By example: I may consult medical software, but I will not trust a doctor without fives senses, human intangibles, adaptability, inventiveness, and a thinking process which is patently non-algorithmic. Such a doctor would rise on the shoulders of truly innovative medical software, not be replaced by it.

Math

I'm not saying all math education is useless - but most of it is or will be. When I was in school we learned how to calculate and give change - and I recall grocery clerks doing arithmetic in their head. Now almost nobody does arithmetic anymore - it's all computerized.

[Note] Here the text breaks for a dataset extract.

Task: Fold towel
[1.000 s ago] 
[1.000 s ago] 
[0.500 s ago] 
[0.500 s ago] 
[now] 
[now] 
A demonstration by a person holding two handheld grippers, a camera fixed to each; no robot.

When was the last time a human had to solve a quadratic equation for anything other than a school exercise?

How many jobs are there even today that really require a human to do integration by parts?

Yes - there will always be a few high-end, creative jobs that require human beings to know math, but the notion that every college student somehow needs to take algebra or calculus - sorry, that's just not necessary anymore.

My understanding is IBM built Watson to do medical diagnoses. It won't replace ALL human doctors, but it will probably render a lot of them fairly useless - nobody will need a specialist anymore. You will need a GP trained in careful observation and who knows how to use Watson, and you'll still need the surgeon. You will definitely still need the nurse. But the specialist who has spent years memorizing symptoms and treatments of various diseases - that person is obsolete.